Le gouvernement géorgien a suspendu les négociations sur l’adhésion du pays à l’Union européenne (UE) et rejette toute subvention budgétaire jusqu’à la fin de 2028, a annoncé jeudi le Premier ministre géorgien Irakli Kobakhidze lors d’une conférence de presse.
Il a déclaré que la Géorgie serait suffisamment préparée économiquement pour ouvrir les négociations d’adhésion à l’UE d’ici 2030.
Selon lui, la question de l’ouverture des négociations d’adhésion à l’UE est utilisée comme un instrument de chantage, comme cela s’est produit dans le cas de l’octroi à la Géorgie du statut de pays aspirant à l’UE.
« Notre objectif est de faire de la Géorgie un membre de l’UE en 2030 et nous ne ménagerons pas nos efforts pour y parvenir. Il est inacceptable pour nous de considérer l’intégration à l’UE comme une faveur que l’Union européenne devrait nous accorder », a noté le Premier ministre.
Kobakhidze a dit que le gouvernement tiendra tous les engagements pris dans le cadre de l’accord d’association avec l’UE « sans aucun soutien financier de la part de l’UE ».
Plus tôt dans la journée de jeudi, le Parlement européen a adopté une autre résolution sévère à l’égard de la Géorgie, déclarant que les élections législatives du 26 octobre étaient « une nouvelle manifestation du déclin démocratique du pays ».
Après l’annonce, jeudi, par le Premier ministre géorgien Irakli Kobakhidzé, du report à fin 2028 de ses velléités d’entamer des négociations pour intégrer l’Union européenne, des dizaines de milliers de manifestants pro-européens se sont aussitôt rassemblés devant le Parlement et le siège du parti Rêve géorgien à Tbilissi, ainsi que dans d’autres villes, brandissant des drapeaux de l’Union européenne et de la Géorgie et bloquant la circulation.

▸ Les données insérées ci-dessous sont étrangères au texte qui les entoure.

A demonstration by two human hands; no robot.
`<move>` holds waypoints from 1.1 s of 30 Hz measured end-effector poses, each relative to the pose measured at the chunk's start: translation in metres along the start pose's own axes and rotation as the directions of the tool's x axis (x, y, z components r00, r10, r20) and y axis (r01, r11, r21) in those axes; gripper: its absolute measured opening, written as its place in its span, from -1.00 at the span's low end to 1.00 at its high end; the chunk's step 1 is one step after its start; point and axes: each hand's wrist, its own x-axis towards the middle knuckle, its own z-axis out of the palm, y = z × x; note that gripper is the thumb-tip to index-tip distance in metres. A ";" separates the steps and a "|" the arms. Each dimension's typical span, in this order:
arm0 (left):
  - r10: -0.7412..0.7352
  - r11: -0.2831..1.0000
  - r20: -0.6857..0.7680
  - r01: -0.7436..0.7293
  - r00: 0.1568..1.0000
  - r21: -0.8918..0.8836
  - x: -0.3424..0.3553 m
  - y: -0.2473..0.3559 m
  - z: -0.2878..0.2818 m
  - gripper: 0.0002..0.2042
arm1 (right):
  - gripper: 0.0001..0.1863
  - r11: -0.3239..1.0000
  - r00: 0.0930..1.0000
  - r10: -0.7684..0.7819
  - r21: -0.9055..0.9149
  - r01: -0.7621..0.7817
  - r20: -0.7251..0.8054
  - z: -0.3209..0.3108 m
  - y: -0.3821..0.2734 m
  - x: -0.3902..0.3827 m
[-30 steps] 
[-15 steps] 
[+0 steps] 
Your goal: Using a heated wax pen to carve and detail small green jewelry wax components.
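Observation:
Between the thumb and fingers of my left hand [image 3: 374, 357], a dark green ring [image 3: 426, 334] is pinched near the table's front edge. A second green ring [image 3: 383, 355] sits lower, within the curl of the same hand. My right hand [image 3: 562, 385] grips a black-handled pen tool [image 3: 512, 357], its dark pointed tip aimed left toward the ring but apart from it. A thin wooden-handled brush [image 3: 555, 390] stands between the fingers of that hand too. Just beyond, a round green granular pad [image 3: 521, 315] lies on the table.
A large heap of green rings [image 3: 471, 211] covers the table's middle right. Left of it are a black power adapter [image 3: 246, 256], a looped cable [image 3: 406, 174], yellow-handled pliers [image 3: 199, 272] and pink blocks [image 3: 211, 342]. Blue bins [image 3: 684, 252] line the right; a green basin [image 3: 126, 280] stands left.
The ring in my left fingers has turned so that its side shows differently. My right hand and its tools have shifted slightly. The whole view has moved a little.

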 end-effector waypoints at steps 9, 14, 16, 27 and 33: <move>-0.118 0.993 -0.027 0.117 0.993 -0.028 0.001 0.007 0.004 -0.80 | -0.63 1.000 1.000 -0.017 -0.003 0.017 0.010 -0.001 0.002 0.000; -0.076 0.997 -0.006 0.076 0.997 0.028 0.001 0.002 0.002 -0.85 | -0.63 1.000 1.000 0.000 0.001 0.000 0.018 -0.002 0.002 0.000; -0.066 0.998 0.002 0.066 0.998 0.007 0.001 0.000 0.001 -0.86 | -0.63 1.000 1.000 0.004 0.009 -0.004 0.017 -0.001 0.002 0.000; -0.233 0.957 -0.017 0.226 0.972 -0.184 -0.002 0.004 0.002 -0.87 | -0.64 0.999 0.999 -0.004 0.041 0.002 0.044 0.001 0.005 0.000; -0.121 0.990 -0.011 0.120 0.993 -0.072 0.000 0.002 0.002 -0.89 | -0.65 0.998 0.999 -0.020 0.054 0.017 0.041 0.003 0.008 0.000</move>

La police antiémeute a tiré gaz lacrymogènes et balles en caoutchouc, ou fait usage de canons à eau, frappant des manifestants et des journalistes devant le Parlement. Des manifestants ont érigé des barricades qu’ils ont enflammées. Après trois heures d’échauffourées, la police a arrêté une quarantaine de personnes. Une nouvelle manifestation est prévue vendredi soir.